Information shown:
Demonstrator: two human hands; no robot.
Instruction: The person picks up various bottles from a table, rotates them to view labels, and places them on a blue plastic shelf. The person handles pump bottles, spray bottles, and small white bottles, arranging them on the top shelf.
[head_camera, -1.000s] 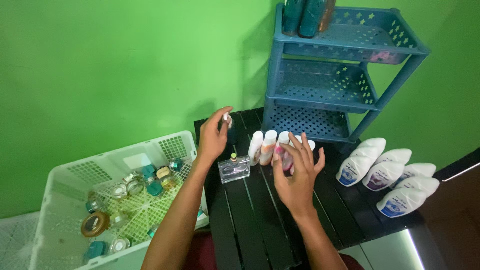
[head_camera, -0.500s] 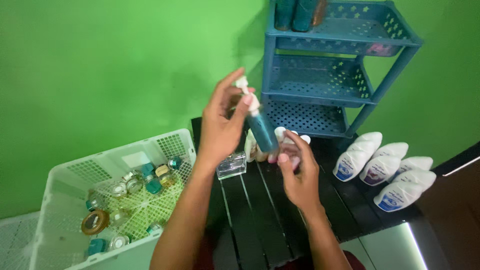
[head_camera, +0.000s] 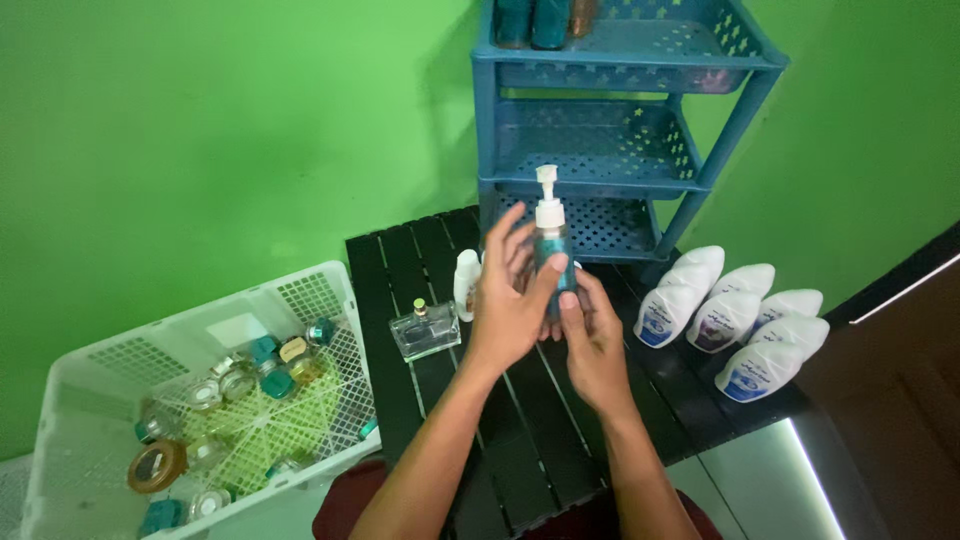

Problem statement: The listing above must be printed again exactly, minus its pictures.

Answer:
Demonstrator: two human hands; no robot.
Instruction: The person picks up various bottles from a table, rotates them to view labels, and places them on a blue plastic shelf. The person handles pump bottles, spray bottles, and small white bottles, arranging them on the top shelf.
[head_camera, -1.000s] 
[head_camera, -0.500s] 
[head_camera, +0.000s] 

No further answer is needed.